Salesforce and Google Apps are probably the best known software as a service (SaaS) applications, but another early player, Zoho, has been rapidly expanding its innovative lineup of applications beyond the scope of the market leaders.
This week Microsoft confirmed its plans to offer [free cloud-based, lightweight versions ](/software/article.php/3829386/Office+2010+Debut+Free+Online+Edition+Near.htm)of its Office 2010 apps next year. Zoho’s suite of businesss/productivity applications has been free for years, but it sounds like that advantage is going to rapidly disappear. For his part, Zoho CEO Sridhar Vembu claims to be amused by speculation Microsoft’s moves are a death knell to Zoho prospects.
“But if there’s anything I’ve learned from my years in the tech world is that companies don’t get killed by competition, they usually find creative ways to commit suicide,” he said in [a blog post](http://blogs.zoho.com/general/companies-don-t-get-killed-by-competition-they-commit-suicide). “Office 2010 *will* be the end of Zoho, if we stop innovating, stop being nimble and flexible in our business model. Then again, if we stop all that, Zoho will die *anyway*, no Office 2010 needed to do the job.”

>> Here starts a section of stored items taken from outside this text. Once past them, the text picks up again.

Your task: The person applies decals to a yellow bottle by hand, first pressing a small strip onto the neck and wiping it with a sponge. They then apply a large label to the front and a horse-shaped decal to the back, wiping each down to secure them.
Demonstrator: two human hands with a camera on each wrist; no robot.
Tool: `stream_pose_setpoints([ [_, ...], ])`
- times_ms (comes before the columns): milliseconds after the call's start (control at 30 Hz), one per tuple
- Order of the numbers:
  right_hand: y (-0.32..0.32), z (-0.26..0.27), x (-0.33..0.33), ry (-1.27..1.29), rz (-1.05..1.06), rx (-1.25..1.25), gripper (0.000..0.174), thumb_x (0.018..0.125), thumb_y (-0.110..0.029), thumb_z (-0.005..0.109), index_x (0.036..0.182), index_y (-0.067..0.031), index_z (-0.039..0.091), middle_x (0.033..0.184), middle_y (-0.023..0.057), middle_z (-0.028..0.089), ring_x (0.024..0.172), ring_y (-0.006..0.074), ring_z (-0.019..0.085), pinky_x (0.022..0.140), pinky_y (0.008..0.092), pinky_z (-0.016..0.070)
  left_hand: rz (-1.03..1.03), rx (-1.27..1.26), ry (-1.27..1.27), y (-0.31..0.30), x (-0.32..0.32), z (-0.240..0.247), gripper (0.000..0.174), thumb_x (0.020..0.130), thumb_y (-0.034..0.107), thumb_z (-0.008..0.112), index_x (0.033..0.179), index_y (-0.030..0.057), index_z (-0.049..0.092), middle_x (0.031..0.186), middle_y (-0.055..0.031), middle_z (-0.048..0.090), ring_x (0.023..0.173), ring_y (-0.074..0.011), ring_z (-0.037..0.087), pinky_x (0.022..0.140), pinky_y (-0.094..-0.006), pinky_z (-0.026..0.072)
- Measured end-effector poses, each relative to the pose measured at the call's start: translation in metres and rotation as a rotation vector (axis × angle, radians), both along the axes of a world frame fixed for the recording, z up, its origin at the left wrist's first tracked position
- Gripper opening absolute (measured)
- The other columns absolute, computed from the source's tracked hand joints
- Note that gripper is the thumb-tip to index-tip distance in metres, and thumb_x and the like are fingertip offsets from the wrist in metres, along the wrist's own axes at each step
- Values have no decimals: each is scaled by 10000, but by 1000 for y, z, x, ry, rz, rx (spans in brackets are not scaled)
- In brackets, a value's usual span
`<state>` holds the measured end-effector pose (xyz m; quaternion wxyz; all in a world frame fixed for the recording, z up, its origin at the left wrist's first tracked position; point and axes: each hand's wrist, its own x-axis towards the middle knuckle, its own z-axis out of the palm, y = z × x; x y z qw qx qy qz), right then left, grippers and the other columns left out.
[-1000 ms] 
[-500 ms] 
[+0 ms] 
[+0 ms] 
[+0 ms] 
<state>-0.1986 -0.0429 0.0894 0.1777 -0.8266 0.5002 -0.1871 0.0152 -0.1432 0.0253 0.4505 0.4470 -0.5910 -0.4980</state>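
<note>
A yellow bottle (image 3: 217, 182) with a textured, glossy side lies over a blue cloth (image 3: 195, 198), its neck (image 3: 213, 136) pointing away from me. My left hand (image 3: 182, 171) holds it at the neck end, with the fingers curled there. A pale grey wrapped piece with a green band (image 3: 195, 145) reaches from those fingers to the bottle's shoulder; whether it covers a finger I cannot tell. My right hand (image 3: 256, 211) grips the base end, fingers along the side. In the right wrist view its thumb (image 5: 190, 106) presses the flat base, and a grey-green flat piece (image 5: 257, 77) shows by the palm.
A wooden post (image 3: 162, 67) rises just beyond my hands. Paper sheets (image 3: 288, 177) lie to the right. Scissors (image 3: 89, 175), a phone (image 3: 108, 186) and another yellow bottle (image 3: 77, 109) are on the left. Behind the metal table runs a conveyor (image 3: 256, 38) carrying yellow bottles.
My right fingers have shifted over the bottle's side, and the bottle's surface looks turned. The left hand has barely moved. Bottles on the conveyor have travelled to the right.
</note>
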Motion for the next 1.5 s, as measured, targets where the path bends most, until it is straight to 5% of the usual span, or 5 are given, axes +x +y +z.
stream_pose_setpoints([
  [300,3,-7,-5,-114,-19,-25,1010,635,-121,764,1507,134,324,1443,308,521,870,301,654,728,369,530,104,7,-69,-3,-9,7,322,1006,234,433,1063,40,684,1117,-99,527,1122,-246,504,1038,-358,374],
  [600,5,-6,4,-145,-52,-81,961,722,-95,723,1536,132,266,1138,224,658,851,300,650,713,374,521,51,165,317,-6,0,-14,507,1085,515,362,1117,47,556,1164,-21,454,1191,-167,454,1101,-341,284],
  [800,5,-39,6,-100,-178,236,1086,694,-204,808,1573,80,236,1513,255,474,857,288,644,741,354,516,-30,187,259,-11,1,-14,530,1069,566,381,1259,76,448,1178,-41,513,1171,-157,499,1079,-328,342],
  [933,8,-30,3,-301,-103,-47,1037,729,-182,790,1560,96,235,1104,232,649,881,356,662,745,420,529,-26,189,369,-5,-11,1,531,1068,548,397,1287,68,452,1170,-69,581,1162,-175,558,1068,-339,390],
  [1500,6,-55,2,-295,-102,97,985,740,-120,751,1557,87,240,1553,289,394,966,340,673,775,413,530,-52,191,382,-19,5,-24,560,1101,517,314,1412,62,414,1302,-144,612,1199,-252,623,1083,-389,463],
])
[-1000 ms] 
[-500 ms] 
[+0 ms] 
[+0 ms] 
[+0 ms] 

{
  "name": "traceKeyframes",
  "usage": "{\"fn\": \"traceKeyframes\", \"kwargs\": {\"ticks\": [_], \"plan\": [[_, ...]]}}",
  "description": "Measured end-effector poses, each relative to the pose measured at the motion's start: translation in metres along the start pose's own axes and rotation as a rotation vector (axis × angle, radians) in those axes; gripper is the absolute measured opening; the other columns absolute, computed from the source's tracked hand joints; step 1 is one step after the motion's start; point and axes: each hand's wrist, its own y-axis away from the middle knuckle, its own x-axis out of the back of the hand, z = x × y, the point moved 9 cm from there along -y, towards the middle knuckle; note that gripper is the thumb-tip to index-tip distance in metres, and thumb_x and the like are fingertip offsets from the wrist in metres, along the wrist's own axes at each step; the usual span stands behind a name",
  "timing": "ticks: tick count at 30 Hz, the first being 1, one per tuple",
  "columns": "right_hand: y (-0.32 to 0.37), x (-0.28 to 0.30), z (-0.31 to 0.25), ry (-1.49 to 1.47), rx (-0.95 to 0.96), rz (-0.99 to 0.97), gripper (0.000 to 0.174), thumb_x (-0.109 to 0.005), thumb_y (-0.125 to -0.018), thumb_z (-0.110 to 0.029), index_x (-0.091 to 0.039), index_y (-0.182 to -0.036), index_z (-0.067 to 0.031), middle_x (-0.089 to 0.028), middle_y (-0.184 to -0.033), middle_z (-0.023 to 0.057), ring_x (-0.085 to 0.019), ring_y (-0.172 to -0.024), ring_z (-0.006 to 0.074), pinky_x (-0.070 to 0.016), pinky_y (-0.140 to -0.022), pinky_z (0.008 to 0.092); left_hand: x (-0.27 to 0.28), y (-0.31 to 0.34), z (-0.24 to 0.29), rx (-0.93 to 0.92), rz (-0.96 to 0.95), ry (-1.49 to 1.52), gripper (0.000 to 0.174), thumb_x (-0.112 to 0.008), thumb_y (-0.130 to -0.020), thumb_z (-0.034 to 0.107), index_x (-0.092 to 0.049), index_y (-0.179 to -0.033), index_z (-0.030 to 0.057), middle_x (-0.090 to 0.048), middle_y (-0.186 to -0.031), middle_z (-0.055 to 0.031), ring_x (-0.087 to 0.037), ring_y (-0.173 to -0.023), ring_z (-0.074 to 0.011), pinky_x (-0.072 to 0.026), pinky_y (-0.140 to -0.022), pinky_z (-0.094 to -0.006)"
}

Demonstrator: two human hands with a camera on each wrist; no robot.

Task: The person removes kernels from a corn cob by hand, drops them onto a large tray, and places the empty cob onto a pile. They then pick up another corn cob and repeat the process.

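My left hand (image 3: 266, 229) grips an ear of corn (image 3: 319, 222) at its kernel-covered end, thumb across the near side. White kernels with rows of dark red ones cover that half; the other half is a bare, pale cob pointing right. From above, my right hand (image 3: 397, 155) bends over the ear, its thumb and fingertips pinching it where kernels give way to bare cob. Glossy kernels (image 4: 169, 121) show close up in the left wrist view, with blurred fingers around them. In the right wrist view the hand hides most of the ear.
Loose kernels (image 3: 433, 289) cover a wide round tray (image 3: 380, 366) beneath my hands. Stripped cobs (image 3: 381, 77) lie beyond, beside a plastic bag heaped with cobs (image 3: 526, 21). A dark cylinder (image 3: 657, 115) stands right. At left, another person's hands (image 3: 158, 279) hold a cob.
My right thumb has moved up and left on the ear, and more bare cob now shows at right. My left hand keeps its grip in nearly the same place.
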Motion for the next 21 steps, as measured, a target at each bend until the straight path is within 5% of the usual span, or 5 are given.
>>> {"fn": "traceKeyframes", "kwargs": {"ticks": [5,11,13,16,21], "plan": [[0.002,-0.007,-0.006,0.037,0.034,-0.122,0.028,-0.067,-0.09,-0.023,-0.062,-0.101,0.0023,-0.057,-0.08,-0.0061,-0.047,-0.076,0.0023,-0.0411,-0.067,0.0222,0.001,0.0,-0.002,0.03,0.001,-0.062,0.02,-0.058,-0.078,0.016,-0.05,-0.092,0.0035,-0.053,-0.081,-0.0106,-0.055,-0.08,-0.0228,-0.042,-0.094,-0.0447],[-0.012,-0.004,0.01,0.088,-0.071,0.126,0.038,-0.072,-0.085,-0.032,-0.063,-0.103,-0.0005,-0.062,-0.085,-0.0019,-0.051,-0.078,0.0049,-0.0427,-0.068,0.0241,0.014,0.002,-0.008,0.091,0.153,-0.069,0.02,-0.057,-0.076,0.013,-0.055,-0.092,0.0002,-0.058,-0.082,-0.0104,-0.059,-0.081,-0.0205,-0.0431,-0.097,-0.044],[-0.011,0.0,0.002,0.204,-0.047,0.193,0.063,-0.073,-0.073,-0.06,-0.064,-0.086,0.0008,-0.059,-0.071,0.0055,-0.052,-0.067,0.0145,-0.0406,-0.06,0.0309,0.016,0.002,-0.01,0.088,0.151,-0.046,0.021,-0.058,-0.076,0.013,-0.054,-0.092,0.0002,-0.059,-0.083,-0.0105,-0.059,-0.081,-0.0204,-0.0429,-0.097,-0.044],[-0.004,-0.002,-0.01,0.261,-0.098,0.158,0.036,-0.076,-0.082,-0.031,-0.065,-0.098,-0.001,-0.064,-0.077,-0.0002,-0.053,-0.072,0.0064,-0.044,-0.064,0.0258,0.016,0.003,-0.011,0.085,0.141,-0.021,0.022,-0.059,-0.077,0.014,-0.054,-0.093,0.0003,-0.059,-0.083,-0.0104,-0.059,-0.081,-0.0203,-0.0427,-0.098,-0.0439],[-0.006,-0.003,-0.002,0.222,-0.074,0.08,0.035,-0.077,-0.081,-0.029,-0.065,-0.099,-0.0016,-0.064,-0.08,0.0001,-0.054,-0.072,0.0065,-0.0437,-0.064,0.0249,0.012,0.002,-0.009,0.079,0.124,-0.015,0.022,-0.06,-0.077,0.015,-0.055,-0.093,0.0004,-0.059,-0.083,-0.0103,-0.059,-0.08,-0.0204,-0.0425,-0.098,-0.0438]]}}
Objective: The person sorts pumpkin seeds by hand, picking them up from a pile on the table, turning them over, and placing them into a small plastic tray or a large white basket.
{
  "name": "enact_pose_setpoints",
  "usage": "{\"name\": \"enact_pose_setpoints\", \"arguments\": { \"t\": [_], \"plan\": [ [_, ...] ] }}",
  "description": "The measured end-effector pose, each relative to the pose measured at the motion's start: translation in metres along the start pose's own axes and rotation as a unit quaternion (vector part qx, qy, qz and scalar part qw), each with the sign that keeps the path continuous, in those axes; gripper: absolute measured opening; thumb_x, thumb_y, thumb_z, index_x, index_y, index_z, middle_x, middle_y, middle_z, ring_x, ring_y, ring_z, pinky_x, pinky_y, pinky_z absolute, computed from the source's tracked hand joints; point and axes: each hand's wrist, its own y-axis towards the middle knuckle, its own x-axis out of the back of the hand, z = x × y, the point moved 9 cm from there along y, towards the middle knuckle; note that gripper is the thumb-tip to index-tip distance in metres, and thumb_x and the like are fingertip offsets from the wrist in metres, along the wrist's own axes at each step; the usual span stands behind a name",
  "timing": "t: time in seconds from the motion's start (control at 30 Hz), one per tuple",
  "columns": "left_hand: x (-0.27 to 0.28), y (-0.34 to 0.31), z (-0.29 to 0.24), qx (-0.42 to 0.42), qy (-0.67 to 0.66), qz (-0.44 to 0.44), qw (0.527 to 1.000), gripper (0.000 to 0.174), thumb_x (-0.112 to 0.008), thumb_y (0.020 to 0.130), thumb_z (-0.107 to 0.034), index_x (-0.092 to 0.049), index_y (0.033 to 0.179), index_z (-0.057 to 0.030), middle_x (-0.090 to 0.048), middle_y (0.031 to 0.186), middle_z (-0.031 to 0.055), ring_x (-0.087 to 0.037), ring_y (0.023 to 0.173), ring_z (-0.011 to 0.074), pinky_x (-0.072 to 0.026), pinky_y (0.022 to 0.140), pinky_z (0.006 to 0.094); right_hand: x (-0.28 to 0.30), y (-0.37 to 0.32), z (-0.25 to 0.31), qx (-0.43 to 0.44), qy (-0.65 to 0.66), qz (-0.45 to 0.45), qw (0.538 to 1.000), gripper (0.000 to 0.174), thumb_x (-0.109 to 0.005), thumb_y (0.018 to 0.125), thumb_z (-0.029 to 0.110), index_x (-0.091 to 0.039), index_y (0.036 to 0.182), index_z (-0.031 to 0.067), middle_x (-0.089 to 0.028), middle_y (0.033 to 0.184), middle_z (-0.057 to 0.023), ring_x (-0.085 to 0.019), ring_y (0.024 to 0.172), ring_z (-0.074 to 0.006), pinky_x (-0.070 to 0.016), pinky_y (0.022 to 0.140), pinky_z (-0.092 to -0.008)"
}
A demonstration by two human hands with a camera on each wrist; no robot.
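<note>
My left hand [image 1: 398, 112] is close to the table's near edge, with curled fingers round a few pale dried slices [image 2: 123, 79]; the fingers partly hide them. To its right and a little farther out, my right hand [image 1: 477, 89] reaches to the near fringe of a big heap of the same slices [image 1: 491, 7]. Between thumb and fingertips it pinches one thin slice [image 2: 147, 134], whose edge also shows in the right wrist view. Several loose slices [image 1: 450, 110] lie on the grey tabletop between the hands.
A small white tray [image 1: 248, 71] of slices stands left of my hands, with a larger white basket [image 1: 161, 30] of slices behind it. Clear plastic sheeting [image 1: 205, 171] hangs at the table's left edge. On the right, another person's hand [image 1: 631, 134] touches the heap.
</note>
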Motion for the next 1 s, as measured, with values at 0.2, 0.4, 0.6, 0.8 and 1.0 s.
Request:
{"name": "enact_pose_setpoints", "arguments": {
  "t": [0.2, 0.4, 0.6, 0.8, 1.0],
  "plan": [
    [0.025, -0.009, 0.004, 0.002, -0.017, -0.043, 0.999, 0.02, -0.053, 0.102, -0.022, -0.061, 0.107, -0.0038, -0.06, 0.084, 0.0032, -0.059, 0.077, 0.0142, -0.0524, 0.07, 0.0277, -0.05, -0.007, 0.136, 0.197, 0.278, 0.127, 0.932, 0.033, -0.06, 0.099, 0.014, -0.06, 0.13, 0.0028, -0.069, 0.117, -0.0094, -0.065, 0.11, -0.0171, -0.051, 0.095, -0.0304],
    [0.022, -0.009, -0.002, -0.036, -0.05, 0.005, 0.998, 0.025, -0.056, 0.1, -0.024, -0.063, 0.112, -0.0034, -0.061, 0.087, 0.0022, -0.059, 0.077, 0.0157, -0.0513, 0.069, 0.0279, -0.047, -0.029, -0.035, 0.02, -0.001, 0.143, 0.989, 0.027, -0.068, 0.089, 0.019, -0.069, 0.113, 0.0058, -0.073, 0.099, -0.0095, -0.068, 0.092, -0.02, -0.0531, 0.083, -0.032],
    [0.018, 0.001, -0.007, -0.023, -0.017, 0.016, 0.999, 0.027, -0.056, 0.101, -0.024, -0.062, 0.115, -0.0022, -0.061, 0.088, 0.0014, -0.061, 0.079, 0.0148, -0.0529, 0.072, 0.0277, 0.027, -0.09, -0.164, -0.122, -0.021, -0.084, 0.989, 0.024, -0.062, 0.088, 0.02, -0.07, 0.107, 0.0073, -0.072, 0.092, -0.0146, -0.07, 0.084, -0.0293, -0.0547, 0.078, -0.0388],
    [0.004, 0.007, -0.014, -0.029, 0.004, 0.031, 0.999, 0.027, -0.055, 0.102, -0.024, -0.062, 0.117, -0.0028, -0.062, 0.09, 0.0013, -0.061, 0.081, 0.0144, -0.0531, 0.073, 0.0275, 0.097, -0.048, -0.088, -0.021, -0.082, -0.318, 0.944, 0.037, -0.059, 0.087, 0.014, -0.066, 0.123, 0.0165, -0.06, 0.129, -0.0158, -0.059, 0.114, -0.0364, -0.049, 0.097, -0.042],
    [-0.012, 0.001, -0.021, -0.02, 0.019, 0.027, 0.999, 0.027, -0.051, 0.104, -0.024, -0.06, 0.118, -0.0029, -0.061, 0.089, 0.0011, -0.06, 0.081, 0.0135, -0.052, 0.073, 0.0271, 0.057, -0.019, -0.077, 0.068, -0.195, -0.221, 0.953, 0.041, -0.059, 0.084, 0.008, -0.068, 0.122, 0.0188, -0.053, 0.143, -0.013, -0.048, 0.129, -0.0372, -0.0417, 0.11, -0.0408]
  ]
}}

He correctly points out that Microsoft has a “natural advantage” given its size and installed based. In Zoho’s corner?
” …being nimble and flexible, spotting opportunities and grabbing them quickly,” says Vembu.
He also notes this is not the first time Zoho has faced the prospect of extinction.
“3 years ago when Google entered this market, it was also deemed to be the end of Zoho — now, just how many times are we supposed to die? All of Zoho was about 30 people at that time, and now it is over 300. We have released over 15 new services in Zoho after Google’s entry into the market, and made numerous updates to all our services.”
**The power of free**
In some ways, Zoho has the same strategic flexibility versus Microsoft as Google does, i.e. not having to protect a $16 billion high-margin revenue stream.
But hey, I think most savvy biz folks will tell you that’s a nice problem to have.
Way, way back in the early ’90s, desktop publishing pioneer Aldus released one of the first desktop presentation programs (originally for the Mac and later Windows). [Persuasion ](http://en.wikipedia.org/wiki/Adobe_Persuasion)was a heck of a program for its time, but it also cost a few hundred dollars. When Microsoft decided to bundle its business apps in an Office suite that included PowerPoint, it was game over for Persuasion.
“It’s hard to compete with free,” I recall Aldus founder Paul Brainerd saying. But these days it seems like free is part of every company’s playbook.